Example calculations with scalar quantities


To demonstrate basic calculations using scalar fields (e.g., SSH, T, S) from the state estimate including: time series of mean quantities, spatial patterns of mean quantities, spatial patterns of linear trends, and spatial patterns of linear trends over different time periods.


We will demonstrate global calculations with SSH (global mean sea level time series, mean dynamic topography, global mean sea level trend) and a regional calculation with THETA (The Nino 3.4 index).

Global calculations with SSH

First, load daily and monthly-mean SSH and THETA fields and the model grid parameters.

import numpy as np
import sys
import xarray as xr
from copy import deepcopy
import matplotlib.pyplot as plt
%matplotlib inline
import warnings
## Import the ecco_v4_py library into Python
## =========================================

## -- If ecco_v4_py is not installed in your local Python library,
##    tell Python where to find it.  For example, if your ecco_v4_py
##    files are in /Users/ifenty/ECCOv4-py/ecco_v4_py, then use:

import ecco_v4_py as ecco
## Set top-level file directory for the ECCO NetCDF files
## =================================================================
# base_dir = '/home/username/'
base_dir = '/home/ifenty/ECCOv4-release'

## define a high-level directory for ECCO fields
ECCO_dir = base_dir + '/Release3_alt'

Now load daily and monthly mean versions of SSH and THETA

## Load the model grid
grid_dir= ECCO_dir + '/nctiles_grid/'

ecco_grid = ecco.load_ecco_grid_nc(grid_dir, 'ECCOv4r3_grid.nc', k_subset=[0])
## Load 2D DAILY data, SSH, SST, and SSS
data_dir= ECCO_dir + '/nctiles_daily'

ecco_daily_vars = ecco.recursive_load_ecco_var_from_years_nc(data_dir, \

## Merge the ecco_grid with the ecco_vars to make the ecco_ds
ecco_daily_ds = xr.merge((ecco_grid , ecco_daily_vars))
loading files of  SSH
loading files of  THETA
## Load 2D MONTHLY data, SSH, SST, and SSS
data_dir= ECCO_dir + '/nctiles_monthly'

ecco_monthly_vars = ecco.recursive_load_ecco_var_from_years_nc(data_dir, \
                                           years_to_load=range(1993,2018), k_subset=[0]).load()

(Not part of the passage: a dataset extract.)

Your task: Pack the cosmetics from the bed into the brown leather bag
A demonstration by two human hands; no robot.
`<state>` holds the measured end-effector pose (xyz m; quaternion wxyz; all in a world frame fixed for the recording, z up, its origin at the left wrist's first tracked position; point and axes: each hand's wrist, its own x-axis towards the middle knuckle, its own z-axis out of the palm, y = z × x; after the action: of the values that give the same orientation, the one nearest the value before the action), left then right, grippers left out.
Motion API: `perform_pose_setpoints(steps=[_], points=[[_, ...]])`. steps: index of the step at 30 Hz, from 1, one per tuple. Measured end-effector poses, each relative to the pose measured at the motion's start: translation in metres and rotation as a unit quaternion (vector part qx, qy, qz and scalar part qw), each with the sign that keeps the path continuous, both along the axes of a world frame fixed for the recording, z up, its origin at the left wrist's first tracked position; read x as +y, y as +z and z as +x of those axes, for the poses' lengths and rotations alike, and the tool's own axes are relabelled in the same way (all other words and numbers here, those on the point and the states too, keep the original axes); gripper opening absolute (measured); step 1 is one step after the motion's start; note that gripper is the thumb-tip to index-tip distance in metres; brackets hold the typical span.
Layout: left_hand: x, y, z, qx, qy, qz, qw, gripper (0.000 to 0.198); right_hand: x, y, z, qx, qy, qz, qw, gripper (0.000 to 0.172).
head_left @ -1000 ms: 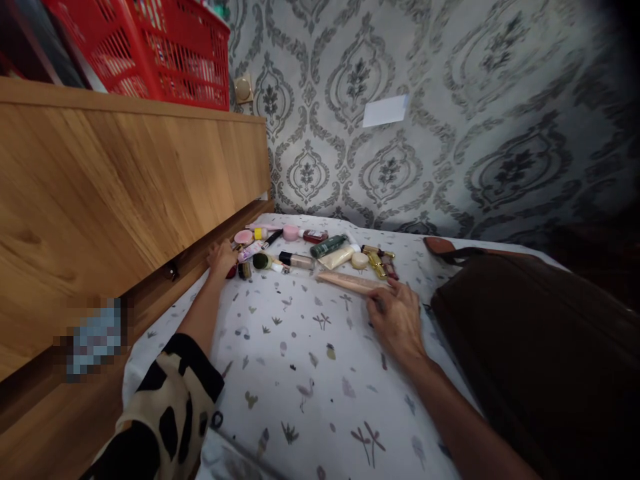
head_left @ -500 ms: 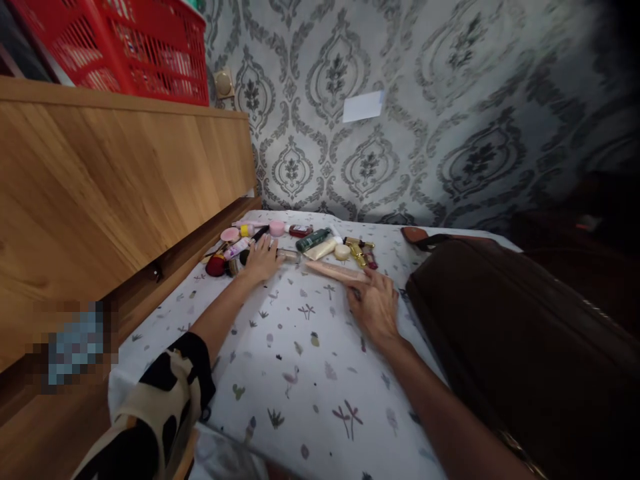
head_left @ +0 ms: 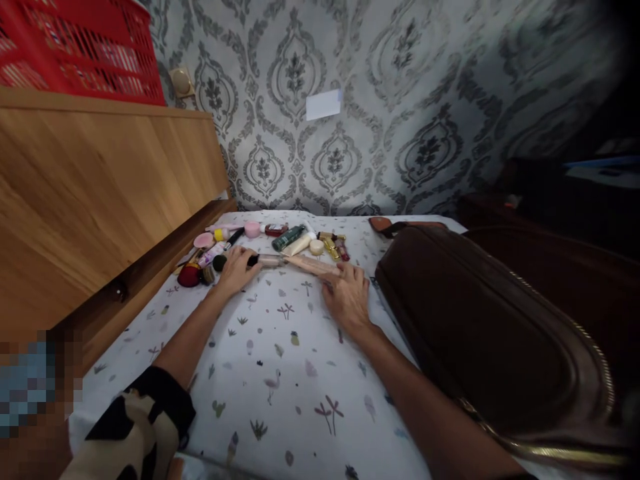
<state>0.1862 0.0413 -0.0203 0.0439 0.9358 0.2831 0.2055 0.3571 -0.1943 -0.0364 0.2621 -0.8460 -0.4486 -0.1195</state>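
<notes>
My left hand (head_left: pixel 236 269) lies on the patterned bedsheet (head_left: pixel 280 373), its fingers curled over a clear tube with a black cap (head_left: pixel 265 260). Beside it, my right hand (head_left: pixel 347 295) rests flat and open, fingertips touching a long beige case (head_left: pixel 313 265). Behind both hands runs a row of cosmetics: a pink compact (head_left: pixel 203 240), a pink jar (head_left: pixel 251 229), a green tube (head_left: pixel 289 238), a cream tube (head_left: pixel 300 245), a round jar (head_left: pixel 316 247) and gold lipsticks (head_left: pixel 331 244). A red puff (head_left: pixel 190 275) sits left of my left hand.
A large brown bag (head_left: pixel 475 320) with a gold zip fills the sheet on the right, close to my right hand. A wooden headboard (head_left: pixel 100 193) rises on the left with a red basket (head_left: pixel 75 53) on top. Patterned wallpaper stands behind.
My left hand moved right from the far end of the cosmetics row onto the black-capped tube. My right hand stayed by the beige case. The view swung right.
</notes>
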Motion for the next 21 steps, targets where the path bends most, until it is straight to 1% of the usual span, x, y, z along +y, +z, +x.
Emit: perform_pose_setpoints(steps=[2, 4, 6, 10, 13, 17, 21], points=[[-0.004, -0.003, 0.003, -0.009, -0.029, -0.025, 0.999, 0.021, 0.0, 0.001, -0.001, 0.003, -0.005, -0.004, 1.0, 0.027], [-0.008, -0.004, 0.006, -0.009, -0.05, -0.03, 0.998, 0.015, 0.0, 0.002, -0.002, 0.006, -0.012, -0.002, 1.0, 0.028], [-0.012, -0.004, 0.007, -0.025, -0.057, -0.032, 0.998, 0.012, 0.0, 0.002, -0.003, 0.006, -0.02, 0.004, 1.0, 0.029], [-0.017, 0.0, 0.01, -0.07, -0.063, -0.061, 0.994, 0.014, 0.001, 0.001, -0.004, -0.007, -0.03, 0.014, 0.999, 0.029], [-0.021, 0.001, 0.013, -0.061, -0.067, -0.053, 0.995, 0.013, 0.001, 0.0, -0.004, -0.011, -0.029, 0.017, 0.999, 0.027], [-0.02, 0.005, 0.025, -0.041, -0.038, -0.032, 0.998, 0.019, 0.001, 0.001, -0.004, -0.007, -0.018, 0.016, 1.0, 0.025], [-0.008, 0.011, 0.054, -0.017, 0.018, -0.026, 0.999, 0.028, 0.001, -0.001, -0.002, -0.008, -0.016, 0.026, 1.0, 0.026]])
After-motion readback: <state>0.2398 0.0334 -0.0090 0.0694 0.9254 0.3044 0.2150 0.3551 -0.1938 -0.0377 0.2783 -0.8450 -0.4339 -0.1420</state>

## Merge the ecco_grid with the ecco_vars to make the ecco_ds
ecco_monthly_ds = xr.merge((ecco_grid , ecco_monthly_vars))
loading files of  THETA
loading files of  SSH


Sea surface height

Global mean sea level

Global mean sea surface height at time t is defined as follows:

SSH_{\text{global mean}}(t) = \frac{\sum_{i} SSH(i,t) \,\, A(i)}{A_{\text{global ocean}}}

A_{\text{global ocean}} = \sum_{i} A(i)

Where SSH(i,t) is dynamic height at model grid cell i and time t, A(i) is the area (m^2) of model grid cell i

There are several ways of doing the above calculations. Since this is the first tutorial with actual calcuations, we’ll present a few different approaches for getting to the same answer.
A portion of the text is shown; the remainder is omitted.